**YOUR TASK:** For the data below, work out how many lines contain the word "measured" and supply only that number.
# # #
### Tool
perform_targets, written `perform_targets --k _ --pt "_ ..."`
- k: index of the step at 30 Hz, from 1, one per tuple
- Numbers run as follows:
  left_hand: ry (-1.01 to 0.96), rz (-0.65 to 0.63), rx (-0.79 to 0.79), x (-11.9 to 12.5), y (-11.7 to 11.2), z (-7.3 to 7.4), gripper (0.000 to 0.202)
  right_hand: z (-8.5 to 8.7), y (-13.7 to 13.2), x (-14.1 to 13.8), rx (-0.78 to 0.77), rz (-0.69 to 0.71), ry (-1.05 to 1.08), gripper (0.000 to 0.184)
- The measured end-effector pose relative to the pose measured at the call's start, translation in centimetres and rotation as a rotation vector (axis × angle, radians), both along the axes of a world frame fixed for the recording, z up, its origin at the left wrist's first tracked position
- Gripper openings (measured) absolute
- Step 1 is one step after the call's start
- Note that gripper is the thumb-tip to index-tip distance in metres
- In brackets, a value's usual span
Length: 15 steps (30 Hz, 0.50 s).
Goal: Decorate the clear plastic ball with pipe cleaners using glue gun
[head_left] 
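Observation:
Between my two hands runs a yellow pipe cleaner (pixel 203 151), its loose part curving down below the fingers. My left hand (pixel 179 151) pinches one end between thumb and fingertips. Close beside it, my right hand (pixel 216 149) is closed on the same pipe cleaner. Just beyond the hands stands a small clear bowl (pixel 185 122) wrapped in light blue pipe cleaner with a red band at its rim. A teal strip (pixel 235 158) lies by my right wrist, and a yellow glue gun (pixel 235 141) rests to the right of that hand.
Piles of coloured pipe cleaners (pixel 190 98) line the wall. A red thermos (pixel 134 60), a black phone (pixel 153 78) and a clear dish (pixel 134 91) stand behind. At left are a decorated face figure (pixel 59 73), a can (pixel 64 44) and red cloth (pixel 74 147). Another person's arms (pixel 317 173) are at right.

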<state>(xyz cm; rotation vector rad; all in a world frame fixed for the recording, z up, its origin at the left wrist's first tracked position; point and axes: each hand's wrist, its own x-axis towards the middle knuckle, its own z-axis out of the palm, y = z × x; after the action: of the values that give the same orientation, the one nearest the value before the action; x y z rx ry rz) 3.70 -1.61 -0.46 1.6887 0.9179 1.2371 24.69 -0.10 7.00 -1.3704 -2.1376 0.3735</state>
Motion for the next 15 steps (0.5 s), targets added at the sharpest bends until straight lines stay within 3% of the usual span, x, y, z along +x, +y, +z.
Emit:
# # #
**RESPONSE FOR THIS EXERCISE:** 2